--- Stored data Enclosed Below ---
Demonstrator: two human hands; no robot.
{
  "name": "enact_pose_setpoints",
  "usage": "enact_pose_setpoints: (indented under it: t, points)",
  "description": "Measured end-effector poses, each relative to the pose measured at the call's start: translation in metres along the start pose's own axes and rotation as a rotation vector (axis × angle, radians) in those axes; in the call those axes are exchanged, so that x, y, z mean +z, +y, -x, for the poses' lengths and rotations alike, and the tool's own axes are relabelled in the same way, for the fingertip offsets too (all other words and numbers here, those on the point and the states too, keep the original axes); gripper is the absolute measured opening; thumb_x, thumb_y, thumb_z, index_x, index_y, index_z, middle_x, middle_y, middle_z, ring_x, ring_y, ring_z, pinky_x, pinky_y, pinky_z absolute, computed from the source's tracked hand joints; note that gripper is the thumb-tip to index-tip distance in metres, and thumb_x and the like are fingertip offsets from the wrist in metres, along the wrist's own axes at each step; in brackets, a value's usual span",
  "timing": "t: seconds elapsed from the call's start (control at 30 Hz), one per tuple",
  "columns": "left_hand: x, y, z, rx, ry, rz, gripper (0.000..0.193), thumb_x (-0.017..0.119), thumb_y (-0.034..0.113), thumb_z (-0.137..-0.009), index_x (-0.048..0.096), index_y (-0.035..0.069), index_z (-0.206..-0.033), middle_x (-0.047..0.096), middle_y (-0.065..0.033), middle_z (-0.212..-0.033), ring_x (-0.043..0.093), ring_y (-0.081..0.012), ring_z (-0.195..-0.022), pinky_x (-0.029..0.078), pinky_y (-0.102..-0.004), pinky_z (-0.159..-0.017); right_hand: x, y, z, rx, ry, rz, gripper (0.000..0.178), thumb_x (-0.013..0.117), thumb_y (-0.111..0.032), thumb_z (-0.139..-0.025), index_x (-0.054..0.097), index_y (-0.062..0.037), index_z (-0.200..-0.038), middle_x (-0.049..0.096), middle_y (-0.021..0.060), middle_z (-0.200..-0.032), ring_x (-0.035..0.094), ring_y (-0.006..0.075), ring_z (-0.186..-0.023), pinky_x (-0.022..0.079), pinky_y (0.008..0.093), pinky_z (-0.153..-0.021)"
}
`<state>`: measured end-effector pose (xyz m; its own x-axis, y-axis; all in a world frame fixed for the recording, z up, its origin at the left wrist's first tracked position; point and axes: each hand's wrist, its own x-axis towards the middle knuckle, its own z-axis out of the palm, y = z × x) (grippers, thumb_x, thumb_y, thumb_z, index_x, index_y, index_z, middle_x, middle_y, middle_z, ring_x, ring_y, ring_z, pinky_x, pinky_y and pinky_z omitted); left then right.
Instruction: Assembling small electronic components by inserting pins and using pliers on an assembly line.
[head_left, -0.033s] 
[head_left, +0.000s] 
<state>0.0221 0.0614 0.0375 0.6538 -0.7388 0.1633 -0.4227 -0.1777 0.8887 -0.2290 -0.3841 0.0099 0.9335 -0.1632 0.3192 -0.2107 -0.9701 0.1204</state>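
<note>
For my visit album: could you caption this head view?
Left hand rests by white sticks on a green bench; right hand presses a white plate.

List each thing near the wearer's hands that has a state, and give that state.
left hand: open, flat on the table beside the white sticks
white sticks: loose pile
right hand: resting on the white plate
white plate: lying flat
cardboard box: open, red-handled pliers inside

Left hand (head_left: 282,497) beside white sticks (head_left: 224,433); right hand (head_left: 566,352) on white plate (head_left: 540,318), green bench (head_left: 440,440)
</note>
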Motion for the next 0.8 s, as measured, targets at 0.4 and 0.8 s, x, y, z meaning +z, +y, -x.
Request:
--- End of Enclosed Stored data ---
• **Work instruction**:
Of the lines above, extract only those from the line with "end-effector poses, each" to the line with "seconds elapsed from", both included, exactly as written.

• **Problem solution**:
  "description": "Measured end-effector poses, each relative to the pose measured at the call's start: translation in metres along the start pose's own axes and rotation as a rotation vector (axis × angle, radians) in those axes; in the call those axes are exchanged, so that x, y, z mean +z, +y, -x, for the poses' lengths and rotations alike, and the tool's own axes are relabelled in the same way, for the fingertip offsets too (all other words and numbers here, those on the point and the states too, keep the original axes); gripper is the absolute measured opening; thumb_x, thumb_y, thumb_z, index_x, index_y, index_z, middle_x, middle_y, middle_z, ring_x, ring_y, ring_z, pinky_x, pinky_y, pinky_z absolute, computed from the source's tracked hand joints; note that gripper is the thumb-tip to index-tip distance in metres, and thumb_x and the like are fingertip offsets from the wrist in metres, along the wrist's own axes at each step; in brackets, a value's usual span",
  "timing": "t: seconds elapsed from the call's start (control at 30 Hz), one per tuple",

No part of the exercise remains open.